Data block.
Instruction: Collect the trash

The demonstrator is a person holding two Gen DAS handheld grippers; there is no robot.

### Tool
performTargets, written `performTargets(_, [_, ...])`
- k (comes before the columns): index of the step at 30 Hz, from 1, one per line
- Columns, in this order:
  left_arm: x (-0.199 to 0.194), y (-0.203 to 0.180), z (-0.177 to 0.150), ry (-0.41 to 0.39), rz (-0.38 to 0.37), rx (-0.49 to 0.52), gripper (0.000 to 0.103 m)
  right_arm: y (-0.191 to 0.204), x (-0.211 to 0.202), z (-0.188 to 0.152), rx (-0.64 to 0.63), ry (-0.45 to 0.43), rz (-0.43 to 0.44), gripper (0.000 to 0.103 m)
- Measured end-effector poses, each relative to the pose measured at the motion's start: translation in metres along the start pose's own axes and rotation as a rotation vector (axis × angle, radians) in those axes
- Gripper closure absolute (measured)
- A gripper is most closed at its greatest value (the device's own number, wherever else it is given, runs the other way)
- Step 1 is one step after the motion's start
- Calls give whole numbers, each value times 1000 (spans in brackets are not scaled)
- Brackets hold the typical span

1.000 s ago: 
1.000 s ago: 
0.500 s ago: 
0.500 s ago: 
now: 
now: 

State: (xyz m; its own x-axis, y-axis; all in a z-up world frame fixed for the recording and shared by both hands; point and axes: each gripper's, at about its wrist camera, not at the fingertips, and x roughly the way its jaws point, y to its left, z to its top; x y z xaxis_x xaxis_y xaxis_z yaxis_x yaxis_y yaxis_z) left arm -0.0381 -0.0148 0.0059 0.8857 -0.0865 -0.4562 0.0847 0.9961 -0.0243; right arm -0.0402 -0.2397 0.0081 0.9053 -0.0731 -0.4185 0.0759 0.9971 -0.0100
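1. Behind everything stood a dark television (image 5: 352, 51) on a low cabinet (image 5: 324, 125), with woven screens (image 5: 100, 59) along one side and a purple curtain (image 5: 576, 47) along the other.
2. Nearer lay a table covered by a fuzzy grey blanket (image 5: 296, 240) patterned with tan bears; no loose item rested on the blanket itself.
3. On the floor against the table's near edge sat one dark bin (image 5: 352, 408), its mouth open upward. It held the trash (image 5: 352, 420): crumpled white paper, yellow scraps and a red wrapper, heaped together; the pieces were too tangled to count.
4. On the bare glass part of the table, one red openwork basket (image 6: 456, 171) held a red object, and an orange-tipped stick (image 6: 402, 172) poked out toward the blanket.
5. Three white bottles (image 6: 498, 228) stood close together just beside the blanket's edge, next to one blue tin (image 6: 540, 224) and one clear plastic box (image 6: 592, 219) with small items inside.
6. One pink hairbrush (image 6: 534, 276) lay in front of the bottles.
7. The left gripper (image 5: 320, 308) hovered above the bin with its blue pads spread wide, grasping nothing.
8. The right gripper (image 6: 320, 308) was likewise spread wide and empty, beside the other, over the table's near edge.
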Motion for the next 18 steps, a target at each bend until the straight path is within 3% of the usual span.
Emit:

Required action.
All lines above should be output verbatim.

Exercise answer.
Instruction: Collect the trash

The demonstrator is a person holding two Gen DAS handheld grippers; there is no robot.

### Tool
performTargets, written `performTargets(_, [_, ...])`
- k (comes before the columns): index of the step at 30 Hz, from 1, one per line
- Columns, in this order:
  left_arm: x (-0.199 to 0.194), y (-0.203 to 0.180), z (-0.177 to 0.150), ry (-0.41 to 0.39), rz (-0.38 to 0.37), rx (-0.49 to 0.52), gripper (0.000 to 0.103 m)
  right_arm: y (-0.191 to 0.204), x (-0.211 to 0.202), z (-0.188 to 0.152), rx (-0.64 to 0.63), ry (-0.45 to 0.43), rz (-0.43 to 0.44), gripper (0.000 to 0.103 m)
- Measured end-effector poses, each relative to the pose measured at the motion's start: translation in metres along the start pose's own axes and rotation as a rotation vector (axis × angle, radians) in those axes
- Gripper closure absolute (measured)
- A gripper is most closed at its greatest value (the device's own number, wherever else it is given, runs the other way)
- Step 1 is one step after the motion's start
- Calls give whole numbers, each value times 1000 (spans in brackets are not scaled)
- Brackets hold the typical span

1.000 s ago: 
1.000 s ago: 
0.500 s ago: 
0.500 s ago: 
now: 
now: 

State: (xyz m; its own x-axis, y-axis; all in a z-up world frame fixed for the recording and shared by both hands; point and axes: each gripper's, at about its wrist camera, not at the fingertips, and x roughly the way its jaws point, y to its left, z to its top; x y z xaxis_x xaxis_y xaxis_z yaxis_x yaxis_y yaxis_z) left arm -0.0381 -0.0148 0.0059 0.8857 -0.0865 -0.4562 0.0847 0.9961 -0.0243; right arm -0.0402 -0.2397 0.0081 0.9053 -0.0731 -0.4185 0.0759 0.9971 -0.0100
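1. Behind everything stood a dark television (image 5: 352, 51) on a low cabinet (image 5: 324, 125), with woven screens (image 5: 100, 59) along one side and a purple curtain (image 5: 576, 47) along the other.
2. Nearer lay a table covered by a fuzzy grey blanket (image 5: 296, 240) patterned with tan bears; no loose item rested on the blanket itself.
3. On the floor against the table's near edge sat one dark bin (image 5: 352, 408), its mouth open upward. It held the trash (image 5: 352, 420): crumpled white paper, yellow scraps and a red wrapper, heaped together; the pieces were too tangled to count.
4. On the bare glass part of the table, one red openwork basket (image 6: 456, 171) held a red object, and an orange-tipped stick (image 6: 402, 172) poked out toward the blanket.
5. Three white bottles (image 6: 498, 228) stood close together just beside the blanket's edge, next to one blue tin (image 6: 540, 224) and one clear plastic box (image 6: 592, 219) with small items inside.
6. One pink hairbrush (image 6: 534, 276) lay in front of the bottles.
7. The left gripper (image 5: 320, 308) hovered above the bin with its blue pads spread wide, grasping nothing.
8. The right gripper (image 6: 320, 308) was likewise spread wide and empty, beside the other, over the table's near edge.
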Motion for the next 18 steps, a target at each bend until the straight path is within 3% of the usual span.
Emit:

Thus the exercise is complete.